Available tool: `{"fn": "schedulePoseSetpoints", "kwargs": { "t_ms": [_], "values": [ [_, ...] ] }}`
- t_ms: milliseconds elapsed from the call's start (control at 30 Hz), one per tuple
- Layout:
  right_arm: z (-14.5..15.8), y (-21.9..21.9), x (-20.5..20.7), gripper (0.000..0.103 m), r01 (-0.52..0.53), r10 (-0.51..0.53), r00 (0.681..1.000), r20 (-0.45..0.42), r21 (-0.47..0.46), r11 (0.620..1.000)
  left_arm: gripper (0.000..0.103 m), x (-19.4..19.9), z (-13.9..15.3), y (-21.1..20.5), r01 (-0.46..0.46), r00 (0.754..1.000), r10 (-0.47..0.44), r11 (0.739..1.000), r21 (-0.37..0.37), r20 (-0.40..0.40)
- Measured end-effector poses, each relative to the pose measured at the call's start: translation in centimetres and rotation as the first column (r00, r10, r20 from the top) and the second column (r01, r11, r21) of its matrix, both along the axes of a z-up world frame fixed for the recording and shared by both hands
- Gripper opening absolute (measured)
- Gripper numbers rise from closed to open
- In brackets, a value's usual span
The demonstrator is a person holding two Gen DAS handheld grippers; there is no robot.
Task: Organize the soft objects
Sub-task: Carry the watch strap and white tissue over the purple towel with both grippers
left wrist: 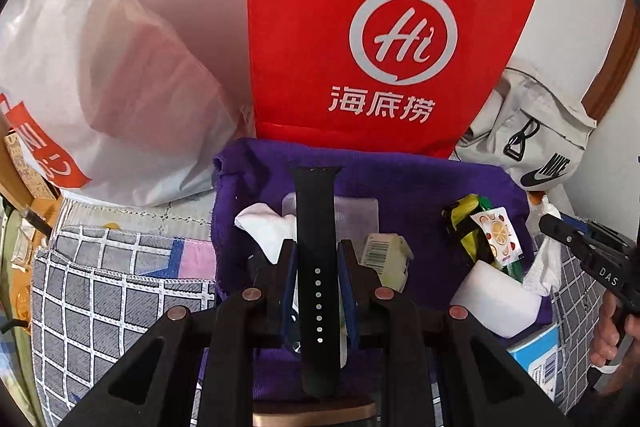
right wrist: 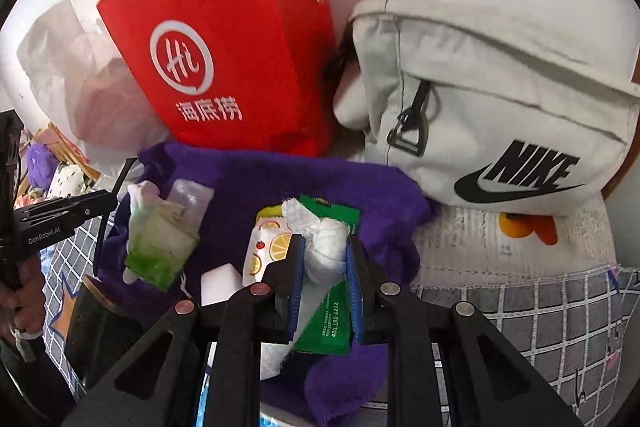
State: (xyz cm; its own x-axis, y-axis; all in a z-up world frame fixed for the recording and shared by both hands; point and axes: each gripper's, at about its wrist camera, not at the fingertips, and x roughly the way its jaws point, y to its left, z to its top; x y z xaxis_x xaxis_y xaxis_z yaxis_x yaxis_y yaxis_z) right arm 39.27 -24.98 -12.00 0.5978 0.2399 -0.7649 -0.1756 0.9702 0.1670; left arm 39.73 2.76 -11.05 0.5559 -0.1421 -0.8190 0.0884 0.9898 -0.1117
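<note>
The left gripper [left wrist: 317, 259] is clamped on a black watch strap [left wrist: 316, 227]. The strap has a row of little holes and pokes up past the blue pads, over a purple towel [left wrist: 420, 179].

The right gripper [right wrist: 323, 259] is squeezed tight on a white crumpled tissue [right wrist: 326, 243]. The tissue sits between the blue pads, above the same purple towel [right wrist: 260, 179].

Small things lie on the towel. In the right wrist view there is a green packet [right wrist: 332, 323] under the tissue, and a wet wipe packet with orange slices [right wrist: 264, 247] just beside it. A white block [right wrist: 220, 283] is near the wipe packet. A green and white pouch [right wrist: 160, 239] is further left, with a clear little bottle [right wrist: 190, 197] behind it.

Behind the towel stands a red bag [left wrist: 380, 27] with white writing. A light grey Nike bag [right wrist: 500, 99] leans beside it. A white plastic bag [left wrist: 100, 67] is on the other side. The towel rests on a grey checked cover [left wrist: 100, 287].
</note>
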Motion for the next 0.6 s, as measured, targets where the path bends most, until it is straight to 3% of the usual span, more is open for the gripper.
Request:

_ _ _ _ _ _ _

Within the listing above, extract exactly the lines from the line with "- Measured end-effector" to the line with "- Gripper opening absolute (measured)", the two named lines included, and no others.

- Measured end-effector poses, each relative to the pose measured at the call's start: translation in centimetres and rotation as the first column (r00, r10, r20 from the top) and the second column (r01, r11, r21) of its matrix, both along the axes of a z-up world frame fixed for the recording and shared by both hands
- Gripper opening absolute (measured)

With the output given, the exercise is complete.